▶ Problem to work on: Using the line that has "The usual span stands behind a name" as the starting point, print each line to the end of the material below word for word. Add no other lines.

▶ Provided data:

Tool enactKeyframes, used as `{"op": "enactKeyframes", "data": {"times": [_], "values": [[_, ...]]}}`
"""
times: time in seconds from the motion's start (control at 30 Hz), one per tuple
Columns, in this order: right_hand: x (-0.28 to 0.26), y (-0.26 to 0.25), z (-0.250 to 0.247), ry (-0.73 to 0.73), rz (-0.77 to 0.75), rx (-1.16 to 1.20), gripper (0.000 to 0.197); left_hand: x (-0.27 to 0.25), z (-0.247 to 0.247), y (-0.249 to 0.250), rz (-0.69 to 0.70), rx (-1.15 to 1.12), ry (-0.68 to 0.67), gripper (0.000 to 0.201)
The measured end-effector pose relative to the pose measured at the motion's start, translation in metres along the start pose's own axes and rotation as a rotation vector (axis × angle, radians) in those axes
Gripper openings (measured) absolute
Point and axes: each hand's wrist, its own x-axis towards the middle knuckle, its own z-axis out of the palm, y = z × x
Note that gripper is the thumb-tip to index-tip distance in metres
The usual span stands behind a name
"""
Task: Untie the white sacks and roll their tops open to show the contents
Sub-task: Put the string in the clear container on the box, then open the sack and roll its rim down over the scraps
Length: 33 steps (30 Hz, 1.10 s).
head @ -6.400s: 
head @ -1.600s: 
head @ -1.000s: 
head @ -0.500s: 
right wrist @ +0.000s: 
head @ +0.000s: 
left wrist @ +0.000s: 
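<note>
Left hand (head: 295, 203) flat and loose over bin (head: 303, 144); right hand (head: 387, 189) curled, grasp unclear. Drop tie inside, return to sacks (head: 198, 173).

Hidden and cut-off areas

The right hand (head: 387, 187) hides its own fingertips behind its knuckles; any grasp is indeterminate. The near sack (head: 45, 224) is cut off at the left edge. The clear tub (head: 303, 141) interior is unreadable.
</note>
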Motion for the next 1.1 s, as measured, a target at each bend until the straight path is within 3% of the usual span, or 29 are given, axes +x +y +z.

▶ Answer:
The usual span stands behind a name
"""
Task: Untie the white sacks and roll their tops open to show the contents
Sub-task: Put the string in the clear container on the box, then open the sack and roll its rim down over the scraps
Length: 33 steps (30 Hz, 1.10 s).
head @ -6.400s: 
head @ -1.600s: 
head @ -1.000s: 
head @ -0.500s: 
right wrist @ +0.000s: 
head @ +0.000s: 
left wrist @ +0.000s: 
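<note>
Left hand (head: 295, 203) flat and loose over bin (head: 303, 144); right hand (head: 387, 189) curled, grasp unclear. Drop tie inside, return to sacks (head: 198, 173).

Hidden and cut-off areas

The right hand (head: 387, 187) hides its own fingertips behind its knuckles; any grasp is indeterminate. The near sack (head: 45, 224) is cut off at the left edge. The clear tub (head: 303, 141) interior is unreadable.
</note>
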Motion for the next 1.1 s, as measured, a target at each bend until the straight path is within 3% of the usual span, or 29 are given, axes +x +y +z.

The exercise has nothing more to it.